Today as the FTX storm burns the sea in crypto markets, we feel confident that we can weather such a situation. Because safe and stable was in our DNA from day one. This is visible not only in our product offering, but also our compliance with regulation, choice of jurisdiction, handling of customer assets and accounting practices. Our ten points of soundness include:

  1. We hold our customers assets on segregated/separate accounts and have never used them for any type of operational activity or investments.

  2. We never used our native token as collateral for any investment or operational activity, activating them on balance sheet with total value equal to 1 CHF.

  3. On the side of our own financial reserves, we never held any FTT tokens and have no direct or indirect exposure either to FTX exchange nor to Alameda Research.

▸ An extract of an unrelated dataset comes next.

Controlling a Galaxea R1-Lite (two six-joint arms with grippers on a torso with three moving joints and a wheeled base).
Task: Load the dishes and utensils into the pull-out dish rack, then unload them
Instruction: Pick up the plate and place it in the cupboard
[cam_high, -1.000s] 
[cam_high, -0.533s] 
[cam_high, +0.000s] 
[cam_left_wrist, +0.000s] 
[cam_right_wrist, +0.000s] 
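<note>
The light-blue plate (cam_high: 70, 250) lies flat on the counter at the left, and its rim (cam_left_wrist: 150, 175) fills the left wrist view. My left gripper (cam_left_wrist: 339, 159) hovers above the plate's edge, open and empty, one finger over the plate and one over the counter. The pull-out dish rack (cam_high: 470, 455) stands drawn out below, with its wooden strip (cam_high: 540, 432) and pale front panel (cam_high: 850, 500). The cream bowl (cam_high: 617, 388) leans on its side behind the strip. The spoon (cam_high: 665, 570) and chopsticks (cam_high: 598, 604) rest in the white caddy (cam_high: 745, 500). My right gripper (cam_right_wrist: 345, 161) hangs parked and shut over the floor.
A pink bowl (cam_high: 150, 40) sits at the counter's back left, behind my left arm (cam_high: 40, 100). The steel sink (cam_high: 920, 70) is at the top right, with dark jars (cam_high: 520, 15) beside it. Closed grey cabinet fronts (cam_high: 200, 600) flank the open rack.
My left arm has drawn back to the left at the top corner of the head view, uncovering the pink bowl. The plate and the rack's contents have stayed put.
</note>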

  4. On the exchange side, we have no integration with FTX exchange and never held any funds there.

  5. We never offered any yield farming products, nor margin trading, nor lending products and never used any type of leverage.

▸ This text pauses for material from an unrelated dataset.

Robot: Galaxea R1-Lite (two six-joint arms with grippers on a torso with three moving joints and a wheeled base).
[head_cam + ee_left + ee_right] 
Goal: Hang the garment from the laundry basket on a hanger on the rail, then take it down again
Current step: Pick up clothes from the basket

  6. We went through multiple AML audits during the last four years and proved to regulators that we operate according to regulatory requirements.

  7. We have no debt or loans owed to external parties.

  8. We are headquartered in Switzerland and Germany and are registered for service offering in Switzerland authorized to act as Financial Intermediary and in Liechtenstein authorized by FMA.

  9. We were the first and the only Swiss digital asset exchange to be listed on Nasdaq First North, complying with strict rules and regulations.

  10. As a public company we provide audited annual financial statements and quarterly reports accessible to the public via our Investor Relations page.


With this, I hope we can give our customers and investors a bit of peace of mind and reassurance during these difficult times. Please remember that, while events like the FTX collapse cast a shadow on the whole industry for the time being, it is also clear that by far, not all players are gambling with customers' money and leverage inappropriate collateral.

There are many legitimate companies out there. Just as we do, they deliver the hard work of providing the transparency and complying with all regulatory requirements day after day. Jointly, we do all of this to earn the trust of our customers, to prove to them and the world that crypto companies can be trusted. On days like this it feels like all the hard work we are putting in building trust is the most important mission and an achievement that should not be taken for granted.

Olga Feldmeier, Co-founder & Board chair of SMART VALOR

 

For additional information, please contact

Olga Feldmeier, Board chair and Co-founder
Email [email protected]

Adrian Faulkner, General Counsel
Mobile: +44 779 695 0688
Email: [email protected]

Certified Adviser
Mangold Fondkommission AB is acting as the Company's Certified Adviser and can be reached on phone number +46 8 5030 1550 and [email protected]

The following documents can be retrieved from beQuoted
PR-2022-11-11 SMART VALOR statement.pdf

About SMART VALOR
SMART VALOR is a Swiss company that became the first European digital asset exchange listed on Nasdaq First North. The company's mission is to provide a trusted gateway to blockchain technology for investors and institutions. On the B2C side, it operates a retail digital asset exchange, custody, and asset management. On the B2B side, the company works with banks and fintech companies offering its technology as a white-label Crypto-as-a-Service solution. SMART VALOR was one of the first crypto companies to receive financial intermediary status in Switzerland and to be registered as an exchange and token custodian under the Blockchain Act of Liechtenstein.